Jusqu’aux vertiges Isadora Duncan danse, analysant ses instincts, déployant son inspiration, imaginant des mouvements, des envols, des sauts.
Dès qu’elle se lance dans ses propres chorégraphies, Isadora tournoie, frissonne, glisse et s’enroule. Ses amants, elle les choisit, les aime, les oublie.
À l’opposé de la mode, Isadora n’a rien d’éthéré ni d’alangui. Elle traduit le vent, les vagues, les saisons. Rodin qu’elle rencontre à Paris dira d’elle « Isadora engendre l’émotion sans efforts ».

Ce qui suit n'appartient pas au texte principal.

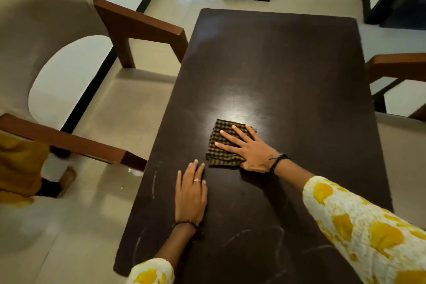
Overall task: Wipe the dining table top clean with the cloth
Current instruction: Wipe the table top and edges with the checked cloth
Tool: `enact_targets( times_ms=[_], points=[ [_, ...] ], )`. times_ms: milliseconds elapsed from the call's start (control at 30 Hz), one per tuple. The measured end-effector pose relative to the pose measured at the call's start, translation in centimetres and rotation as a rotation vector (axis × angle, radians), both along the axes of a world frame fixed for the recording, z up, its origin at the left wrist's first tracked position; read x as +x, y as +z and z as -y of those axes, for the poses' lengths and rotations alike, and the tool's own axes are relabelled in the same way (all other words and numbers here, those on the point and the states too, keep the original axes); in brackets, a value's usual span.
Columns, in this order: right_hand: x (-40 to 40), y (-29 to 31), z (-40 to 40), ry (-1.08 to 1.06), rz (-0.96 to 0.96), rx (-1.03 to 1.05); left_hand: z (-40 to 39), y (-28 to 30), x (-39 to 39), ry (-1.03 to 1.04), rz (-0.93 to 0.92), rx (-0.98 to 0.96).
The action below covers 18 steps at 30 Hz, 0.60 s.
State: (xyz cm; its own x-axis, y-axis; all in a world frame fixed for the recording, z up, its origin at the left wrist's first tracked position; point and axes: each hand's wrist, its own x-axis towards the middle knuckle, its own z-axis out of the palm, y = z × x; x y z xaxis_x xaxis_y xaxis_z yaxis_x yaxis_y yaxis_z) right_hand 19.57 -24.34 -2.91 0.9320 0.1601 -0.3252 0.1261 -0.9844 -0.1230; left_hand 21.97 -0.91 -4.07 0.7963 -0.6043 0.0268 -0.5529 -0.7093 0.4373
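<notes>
You are in the middle of the wiping step: your right hand (247, 147) lies flat with fingers spread on the folded checked cloth (227, 143), pressing it against the dark tabletop (288, 64) a little nearer to you than its centre. Your left hand (191, 193) rests beside it, fingers straight and together, palm down on the bare wood and holding nothing; it seems to be bracing you. Pale smear marks (242, 236) curve across the near part of the surface, and another runs near the left edge, so by my judgement that area still needs passes. The next move likely calls for sliding the cloth with steady downward pressure, keeping the palm over it so the folds do not bunch, and lifting the left hand out of the way before sweeping towards it. The far half is open for long strokes. Mind the left edge, where a chair's wooden arm (129, 157) sits very close to the tabletop, and another chair (396, 64) at the right.
</notes>
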Motion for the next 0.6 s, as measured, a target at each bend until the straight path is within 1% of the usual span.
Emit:
enact_targets(
  times_ms=[100,200,267,400,600],
  points=[
    [-5.8,0.7,4.7,-0.061,-0.03,-0.044,4.0,0.2,-3.9,-0.05,-0.063,-0.023],
    [-11.2,1.2,8.6,-0.141,-0.077,-0.077,6.1,0.4,-6.0,0.024,-0.117,-0.027],
    [-13.4,1.4,10.0,-0.184,-0.101,-0.076,6.5,0.4,-6.2,0.056,-0.123,-0.021],
    [-13.2,1.3,10.1,-0.199,-0.129,-0.053,5.6,0.0,-5.8,-0.007,-0.095,-0.001],
    [-8.0,1.5,7.8,-0.166,-0.171,0.022,5.2,-0.5,-5.9,-0.006,-0.076,-0.03]
  ],
)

Paris, Vienne, Athènes, Moscou, San Francisco et Rome l’accueillent et la portent au-delà de la folie de ses danses. Sa mère l’accompagne dans ses tournées ; et ses amours au fil de ses voyages la comblent et la stimulent.
Pieds nus, elle incarne tour à tour les Circé, les Pénélope, les Salomé, les Vénus, créant toujours son style. Les voiles, les plis, les franges vibrent sur elle et ses cheveux se tordent.
Encore trop exaltée quand sa danse est achevée, elle tombe à terre et n’ose se relever.